まず、解剖顕微鏡下でパラフィン紙の上にフォーマルで固定されたマウスの目を置きます。一対のマイクロ鉗子で、筋肉と視神経の残骸を保持します。次に、角膜が片側を向くように目を向けます。
次に、外科用ブレードを使用して、リンバスの後ろと平行に1〜2ミリメートルの長さの切開を行います。前眼部が後端から分離するまで、目を所定の位置に保持しながら、ブレードで下向きの力を加えます。次に、前眼部とレンズを廃棄します。
後部をPBSで満たされた6センチメートルの皿に移します。マイクロスパチュラを使用して網膜をすくい取り、同時にマイクロ鉗子で視神経を保持します。網膜をすすぐには、網膜を二重蒸留水で満たされた6つのウェルがある12ウェルプレートのウェルに移します。
P1000ピペットを使用して、網膜に隣接する水を慎重に上下にピペットで動かし、水を吹き付けて穏やかに攪拌します。次に、倒立ガラスピペットを使用して、網膜を2番目のウェルに移します。網膜を消化するには、すすぎた網膜を倒立ガラスピペット付きの12ウェルプレートのトリプシン溶液に移します。
トリプシンを染み込ませたP200ピペットチップを視神経の中央に配置します。次に、血管ネットワーク全体をゆっくりと上下にピペットで動かし、非血管組織を解離します。次に、トリプシンであらかじめすすいだ逆ガラスピペットを使用して、網膜血管系を6ウェルプレート内の二重蒸留水を含むウェルに移します。
プレートを回転させ、逆トリプシンすすぎガラスピペットで血管系を上下にピペットで動かし、残っている非血管組織を除去します。網膜血管系を荷電した表面顕微鏡スライド上のマークされた領域の中心に慎重に移します。次に、P200ピペットを使用して、一方の端から余分な水分を慎重に取り除きます。

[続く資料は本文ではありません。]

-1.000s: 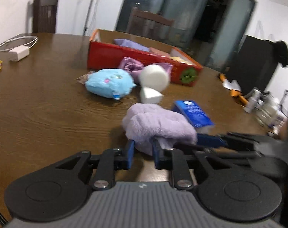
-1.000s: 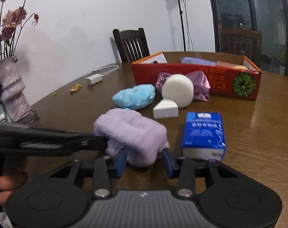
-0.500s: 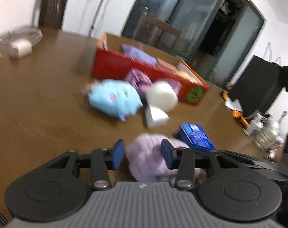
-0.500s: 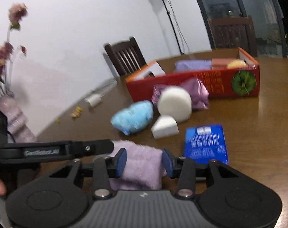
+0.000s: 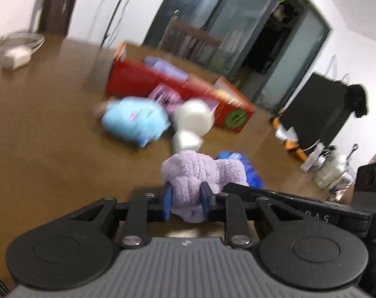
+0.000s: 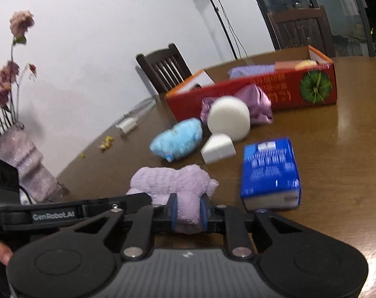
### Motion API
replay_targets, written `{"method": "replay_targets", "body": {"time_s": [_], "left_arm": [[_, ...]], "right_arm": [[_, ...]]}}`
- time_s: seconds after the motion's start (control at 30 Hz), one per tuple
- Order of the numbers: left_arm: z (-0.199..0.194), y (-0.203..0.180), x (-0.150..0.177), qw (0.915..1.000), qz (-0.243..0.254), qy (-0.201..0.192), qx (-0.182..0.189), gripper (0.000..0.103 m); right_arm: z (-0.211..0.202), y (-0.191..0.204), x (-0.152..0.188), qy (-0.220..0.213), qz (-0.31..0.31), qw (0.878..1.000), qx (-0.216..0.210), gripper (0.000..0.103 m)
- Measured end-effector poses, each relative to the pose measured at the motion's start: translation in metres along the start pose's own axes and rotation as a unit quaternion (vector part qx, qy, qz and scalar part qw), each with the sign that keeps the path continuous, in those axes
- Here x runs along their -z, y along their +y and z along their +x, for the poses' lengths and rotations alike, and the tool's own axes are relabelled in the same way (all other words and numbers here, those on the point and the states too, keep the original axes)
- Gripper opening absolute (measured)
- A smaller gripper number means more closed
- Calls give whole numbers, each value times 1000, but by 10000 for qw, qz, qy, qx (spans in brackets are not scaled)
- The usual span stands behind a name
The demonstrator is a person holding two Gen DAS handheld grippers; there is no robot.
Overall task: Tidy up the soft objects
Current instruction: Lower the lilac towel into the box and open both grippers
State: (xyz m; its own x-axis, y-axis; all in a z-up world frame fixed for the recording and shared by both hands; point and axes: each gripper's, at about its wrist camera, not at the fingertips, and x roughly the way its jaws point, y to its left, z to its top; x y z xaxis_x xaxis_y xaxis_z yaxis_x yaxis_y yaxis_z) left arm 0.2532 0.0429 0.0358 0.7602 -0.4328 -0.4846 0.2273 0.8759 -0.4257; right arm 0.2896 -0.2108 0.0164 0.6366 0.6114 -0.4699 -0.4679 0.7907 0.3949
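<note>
A fluffy lilac towel (image 5: pixel 203 173) (image 6: pixel 173 181) is bunched on the brown table. My left gripper (image 5: pixel 185 204) has its jaws closing, and the blue pads press one end of it. My right gripper (image 6: pixel 188 213) is closing too, its pads squeezing the other end. Each gripper's black finger crosses the other's view. Beyond lie a blue plush (image 5: pixel 135 121) (image 6: pixel 178 141), a round white sponge (image 5: pixel 193 119) (image 6: pixel 229 119), a white wedge sponge (image 5: pixel 185 141) (image 6: pixel 217 147), a blue packet (image 6: pixel 271 171) (image 5: pixel 240 159) and a shiny purple cloth (image 6: pixel 257 104). A red box (image 5: pixel 143 82) (image 6: pixel 282 92) holds several soft items.
A vase of pink flowers (image 6: pixel 24 168) stands at the left table edge. A white charger with its cable (image 5: pixel 15 54) (image 6: pixel 128 124) lies far left. Bottles and clutter (image 5: pixel 329 166) sit at the right edge. Dark chairs (image 6: pixel 163 67) stand behind the table.
Both grippers have closed onto the lilac towel, which now bunches between the pads. Both views have tilted, and the towel sits nearer the fingers than before.
</note>
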Motion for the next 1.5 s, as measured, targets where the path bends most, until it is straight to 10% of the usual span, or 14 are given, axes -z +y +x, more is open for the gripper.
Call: {"method": "replay_targets", "body": {"time_s": [0.23,0.43,0.7,1.07,1.5], "left_arm": [[55,-8,-131,9965,1,-238,807,23],[199,-7,-225,9964,-380,726,235,23],[318,10,-224,9825,-421,1682,-680,25],[298,8,-229,9822,44,1597,-989,49],[119,-68,-230,9826,1246,185,-1364,78]], "right_arm": [[-13,-33,-117,-722,-94,9967,-358,17],[81,-99,-227,-193,-134,9983,538,17],[192,-153,-254,1218,-181,9787,1642,17],[188,-146,-253,1223,-387,9748,1827,29],[39,-49,-266,65,-1100,9758,1890,68]]}}
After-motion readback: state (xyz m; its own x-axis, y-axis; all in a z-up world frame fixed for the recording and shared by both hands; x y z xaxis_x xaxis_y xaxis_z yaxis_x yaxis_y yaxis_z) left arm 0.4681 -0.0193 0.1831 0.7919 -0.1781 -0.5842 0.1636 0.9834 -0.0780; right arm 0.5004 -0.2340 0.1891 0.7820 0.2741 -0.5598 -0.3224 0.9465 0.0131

スライドを前面に近いバイオセーフティキャビネットに置き、残留水を蒸発させます。血管系がほぼ乾いたら、位相差顕微鏡で移します。P200ピペットを使用して、マークされた領域の片側に二重蒸留水をゆっくりと追加し、血管系を慎重に再水和します。
単離された網膜血管系の固定により、AFM測定に適した構造的に堅牢で十分に耐久性のある組織が得られました。対照的に、固定されていない眼または一時的に固定された眼から分離された網膜血管は断片化して崩壊しました。